Saturday, December 29, 2007

What is the theme of the story "The Stolen Bacillus" by H.G. Wells?

One distinct theme of this story is that things are not always as they appear.  At the beginning of the story we are introduced to our two main characters:  a bacteriologist working in a lab in London, and his visitor, a man who has displayed some vague interest in the lab’s proceedings and been invited to come see the lab for himself.  This man is intensely fascinated by the dead strains of cholera shown him by the bacteriologist, and his eyes gleam with a strange fervor when the scientist produces a tube of live bacteria.


The bacteriologist finds his visitor harmless, despite his ” lank black hair and deep grey eyes, the haggard expression and nervous manner, the fitful yet keen interest” in the subject at hand.  And the scientist, who “had been told rhetoric was his weakness,” after describing in great detail the absolute destruction of the city should even the smallest drop of live cholera bacteria infect the water supply, notices his guest completely transfixed by the concept.  Soon after, we discover that this apparently harmless man is in fact an anarchist, intent on ravaging the city and bringing its people to ruins – with a strain of stolen bacteria.

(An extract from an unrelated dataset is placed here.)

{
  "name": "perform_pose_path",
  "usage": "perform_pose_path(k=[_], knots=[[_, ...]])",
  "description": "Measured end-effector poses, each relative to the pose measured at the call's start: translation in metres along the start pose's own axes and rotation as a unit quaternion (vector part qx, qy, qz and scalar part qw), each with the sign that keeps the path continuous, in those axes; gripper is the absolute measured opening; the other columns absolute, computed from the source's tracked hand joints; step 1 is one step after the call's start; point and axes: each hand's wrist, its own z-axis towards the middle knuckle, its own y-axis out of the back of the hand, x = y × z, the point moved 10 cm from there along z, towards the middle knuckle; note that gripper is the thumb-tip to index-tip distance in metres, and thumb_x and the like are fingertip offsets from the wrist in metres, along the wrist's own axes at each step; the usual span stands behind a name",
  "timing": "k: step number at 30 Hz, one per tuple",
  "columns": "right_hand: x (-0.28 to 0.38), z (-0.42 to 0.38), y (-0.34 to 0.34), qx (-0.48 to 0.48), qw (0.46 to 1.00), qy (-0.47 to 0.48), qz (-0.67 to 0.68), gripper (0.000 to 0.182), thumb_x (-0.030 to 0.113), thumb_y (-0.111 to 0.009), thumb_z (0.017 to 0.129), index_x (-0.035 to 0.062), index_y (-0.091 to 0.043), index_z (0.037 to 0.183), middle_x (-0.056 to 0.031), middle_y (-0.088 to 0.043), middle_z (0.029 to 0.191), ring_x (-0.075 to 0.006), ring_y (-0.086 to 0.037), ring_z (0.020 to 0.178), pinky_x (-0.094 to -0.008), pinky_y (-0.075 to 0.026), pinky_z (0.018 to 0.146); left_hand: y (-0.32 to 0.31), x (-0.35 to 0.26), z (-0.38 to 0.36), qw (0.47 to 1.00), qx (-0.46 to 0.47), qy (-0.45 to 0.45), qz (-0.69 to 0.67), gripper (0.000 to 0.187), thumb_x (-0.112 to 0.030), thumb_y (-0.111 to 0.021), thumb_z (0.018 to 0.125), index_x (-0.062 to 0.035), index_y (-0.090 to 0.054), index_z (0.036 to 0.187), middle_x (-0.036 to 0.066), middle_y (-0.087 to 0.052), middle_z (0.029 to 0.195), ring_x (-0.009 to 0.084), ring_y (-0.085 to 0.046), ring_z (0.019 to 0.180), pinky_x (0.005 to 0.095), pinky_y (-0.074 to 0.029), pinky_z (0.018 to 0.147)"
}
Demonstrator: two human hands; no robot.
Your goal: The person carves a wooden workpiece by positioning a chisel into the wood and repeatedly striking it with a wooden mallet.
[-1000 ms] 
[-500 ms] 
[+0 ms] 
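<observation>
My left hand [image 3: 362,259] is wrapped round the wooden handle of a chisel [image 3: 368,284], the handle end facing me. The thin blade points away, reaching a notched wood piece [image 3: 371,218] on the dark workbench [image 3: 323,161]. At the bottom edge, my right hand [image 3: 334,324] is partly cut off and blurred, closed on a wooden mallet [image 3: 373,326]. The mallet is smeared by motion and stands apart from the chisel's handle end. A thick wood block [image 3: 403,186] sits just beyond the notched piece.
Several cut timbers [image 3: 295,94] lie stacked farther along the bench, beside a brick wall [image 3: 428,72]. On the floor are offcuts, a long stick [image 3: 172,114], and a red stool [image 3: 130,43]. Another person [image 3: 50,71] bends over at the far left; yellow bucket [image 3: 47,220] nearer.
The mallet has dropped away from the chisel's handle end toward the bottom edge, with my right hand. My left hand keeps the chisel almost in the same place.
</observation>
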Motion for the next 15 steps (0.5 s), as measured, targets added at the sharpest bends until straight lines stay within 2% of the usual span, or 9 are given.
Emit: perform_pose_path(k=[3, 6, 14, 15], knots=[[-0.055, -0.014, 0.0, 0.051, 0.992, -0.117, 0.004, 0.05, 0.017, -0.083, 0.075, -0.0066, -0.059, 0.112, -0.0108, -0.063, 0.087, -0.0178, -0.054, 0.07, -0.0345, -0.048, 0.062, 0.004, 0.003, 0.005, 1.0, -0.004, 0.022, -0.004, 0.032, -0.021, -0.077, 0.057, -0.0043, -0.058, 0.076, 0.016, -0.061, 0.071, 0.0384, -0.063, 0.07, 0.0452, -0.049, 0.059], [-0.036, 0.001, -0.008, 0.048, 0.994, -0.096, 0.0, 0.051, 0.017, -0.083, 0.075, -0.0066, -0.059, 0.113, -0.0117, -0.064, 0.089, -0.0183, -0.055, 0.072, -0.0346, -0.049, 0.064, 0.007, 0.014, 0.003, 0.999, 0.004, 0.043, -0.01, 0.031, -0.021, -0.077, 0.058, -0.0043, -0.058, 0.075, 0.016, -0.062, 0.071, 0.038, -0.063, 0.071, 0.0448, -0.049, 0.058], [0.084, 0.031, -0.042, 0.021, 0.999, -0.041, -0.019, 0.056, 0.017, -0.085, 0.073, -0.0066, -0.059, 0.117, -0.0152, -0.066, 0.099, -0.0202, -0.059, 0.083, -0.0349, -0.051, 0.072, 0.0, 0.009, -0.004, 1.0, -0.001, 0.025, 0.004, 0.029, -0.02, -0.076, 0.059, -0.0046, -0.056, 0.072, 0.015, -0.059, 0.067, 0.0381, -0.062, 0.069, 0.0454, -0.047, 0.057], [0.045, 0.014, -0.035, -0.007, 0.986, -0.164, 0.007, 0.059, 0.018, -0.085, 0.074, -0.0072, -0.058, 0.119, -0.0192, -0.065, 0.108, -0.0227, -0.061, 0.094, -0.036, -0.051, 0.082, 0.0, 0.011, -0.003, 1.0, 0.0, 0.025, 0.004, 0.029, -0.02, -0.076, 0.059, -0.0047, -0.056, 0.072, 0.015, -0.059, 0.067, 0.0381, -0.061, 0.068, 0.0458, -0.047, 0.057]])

And yet that bacteria itself is not what it appears – even though the bacteriologist begins a harrowing chase for the anarchist through the streets of London to retrieve his stolen test tube, and facing defeat the pale villain drinks the contents of the tube himself, to personally infect the people of London, it is revealed at the end that all his efforts were in vain.  The bacteriologist, whether to impress the man or just as a joke, we don’t know, misled him into believing the bacteria was actually cholera; it turns out it was actually a newly-discovered bacteria that, by all intents and purposes appears to turn its host blue.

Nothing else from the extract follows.